**Exercise prompt:** Please repeat the whole listing exactly, but leave out any picture it holds.

-------------------------

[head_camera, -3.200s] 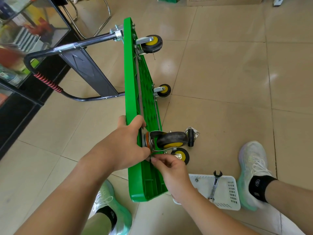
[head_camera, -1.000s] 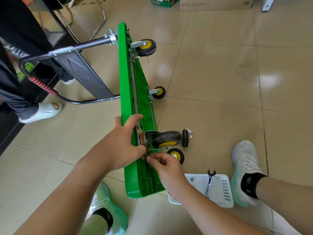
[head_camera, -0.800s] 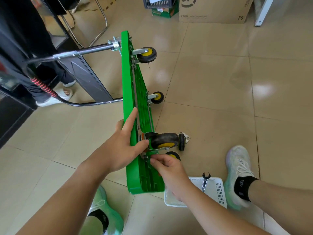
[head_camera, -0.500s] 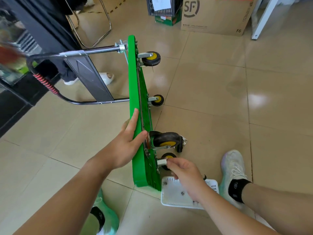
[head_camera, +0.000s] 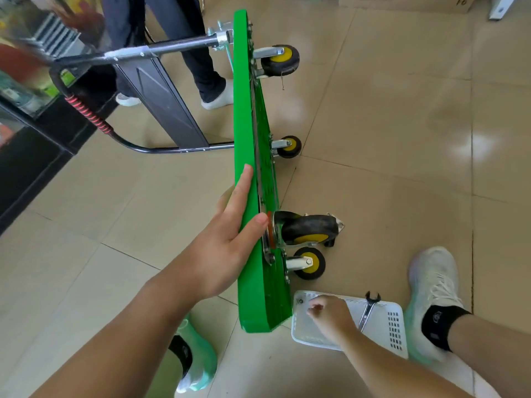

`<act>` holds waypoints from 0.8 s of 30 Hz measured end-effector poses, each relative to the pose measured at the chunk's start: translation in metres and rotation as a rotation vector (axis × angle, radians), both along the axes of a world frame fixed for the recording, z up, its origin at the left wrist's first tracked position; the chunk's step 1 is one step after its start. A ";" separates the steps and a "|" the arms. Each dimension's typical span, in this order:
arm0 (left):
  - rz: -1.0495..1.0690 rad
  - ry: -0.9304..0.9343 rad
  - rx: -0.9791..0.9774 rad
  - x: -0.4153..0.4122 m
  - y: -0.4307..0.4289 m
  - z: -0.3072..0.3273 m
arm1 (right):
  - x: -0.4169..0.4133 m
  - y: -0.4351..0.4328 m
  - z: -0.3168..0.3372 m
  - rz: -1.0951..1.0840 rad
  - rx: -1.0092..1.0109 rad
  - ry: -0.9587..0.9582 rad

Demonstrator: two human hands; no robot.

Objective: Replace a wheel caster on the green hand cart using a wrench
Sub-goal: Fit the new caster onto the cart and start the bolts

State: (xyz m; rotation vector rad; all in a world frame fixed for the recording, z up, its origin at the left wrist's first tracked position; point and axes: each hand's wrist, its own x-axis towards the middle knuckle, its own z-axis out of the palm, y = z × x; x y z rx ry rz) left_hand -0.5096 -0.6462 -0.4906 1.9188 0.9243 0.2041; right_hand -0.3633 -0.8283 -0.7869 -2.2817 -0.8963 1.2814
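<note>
1. Evidently, in the head view, the green hand cart (head_camera: 247, 124) stood on its long edge on the tiled floor (head_camera: 388, 139), with its wheels facing right. The left hand (head_camera: 221, 248) lay spread flat on its upper edge, fingers straight, thumb beside the large caster (head_camera: 307, 229).
2. That caster sat against the underside at the cart's near end.
3. The right hand (head_camera: 333, 315) hung over the white tray (head_camera: 393, 326) at near right, fingers curled. Whether it pinched anything could not be told.
4. The step looked like fetching a fastener or the wrench (head_camera: 366, 314), which lay in the tray just right of the hand. The next move would call for bracing the cart while the caster was bolted tight.
</note>
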 end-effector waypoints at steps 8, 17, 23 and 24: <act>0.008 -0.009 -0.027 -0.001 -0.002 -0.002 | -0.015 0.015 -0.079 0.261 -0.130 -0.137; 0.026 -0.014 -0.012 0.002 -0.005 -0.002 | -0.024 0.013 -0.094 0.229 -0.106 -0.263; 0.006 -0.008 -0.014 0.003 -0.004 -0.001 | -0.025 0.005 -0.070 0.108 -0.099 -0.209; -0.001 -0.002 -0.017 0.003 -0.004 0.000 | -0.025 0.004 -0.059 0.065 -0.046 -0.196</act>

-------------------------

**Exercise solution:**
[head_camera, -3.200s] 
[head_camera, -1.000s] 
[head_camera, -0.800s] 
[head_camera, -0.500s] 
[head_camera, +0.000s] 

`<act>` holds waypoints from 0.8 s of 30 Hz measured end-effector poses, each relative to the pose measured at the chunk's start: translation in metres and rotation as a rotation vector (axis × angle, radians), both along the axes of a world frame fixed for the recording, z up, its origin at the left wrist's first tracked position; the chunk's step 1 is one step after its start. A ";" separates the steps and a "|" the arms. Each dimension's typical span, in this order:
arm0 (left):
  - rz: -1.0495..1.0690 rad
  - ry: -0.9304..0.9343 rad
  - rx: -0.9791..0.9774 rad
  - x: -0.4153..0.4122 m
  - y: -0.4307..0.4289 m
  - z: -0.3072..0.3273 m
arm1 (right):
  - x: -0.4169..0.4133 m
  - y: -0.4351..0.4328 m
  - z: -0.3168..0.3372 m
  - rz: -1.0951..1.0840 rad
  - rx: -1.0092..1.0109 rad
  - ry: -0.9587..0.9582 rad

Demonstrator: two human hands; no robot.

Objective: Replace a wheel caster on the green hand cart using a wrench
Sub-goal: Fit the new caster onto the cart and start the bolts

State: (xyz m; rotation vector rad; all in a world frame fixed for the recording, z up, its origin at the left wrist's first tracked position; point and axes: each hand's wrist, its own x-axis towards the middle knuckle, its own z-axis out of the palm, y = z × x; x y z rx ry rz) left_hand -0.5096 -0.6462 -0.4906 1.9188 0.9243 0.2041; right_hand -0.3633 -0.8283 -0.7869 -2.2817 -0.8963 1.2814
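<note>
1. Evidently, in the head view, the green hand cart (head_camera: 247, 124) stood on its long edge on the tiled floor (head_camera: 388, 139), with its wheels facing right. The left hand (head_camera: 221, 248) lay spread flat on its upper edge, fingers straight, thumb beside the large caster (head_camera: 307, 229).
2. That caster sat against the underside at the cart's near end.
3. The right hand (head_camera: 333, 315) hung over the white tray (head_camera: 393, 326) at near right, fingers curled. Whether it pinched anything could not be told.
4. The step looked like fetching a fastener or the wrench (head_camera: 366, 314), which lay in the tray just right of the hand. The next move would call for bracing the cart while the caster was bolted tight.
</note>
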 end-effector waypoints at steps 8, 17, 23 and 24: <act>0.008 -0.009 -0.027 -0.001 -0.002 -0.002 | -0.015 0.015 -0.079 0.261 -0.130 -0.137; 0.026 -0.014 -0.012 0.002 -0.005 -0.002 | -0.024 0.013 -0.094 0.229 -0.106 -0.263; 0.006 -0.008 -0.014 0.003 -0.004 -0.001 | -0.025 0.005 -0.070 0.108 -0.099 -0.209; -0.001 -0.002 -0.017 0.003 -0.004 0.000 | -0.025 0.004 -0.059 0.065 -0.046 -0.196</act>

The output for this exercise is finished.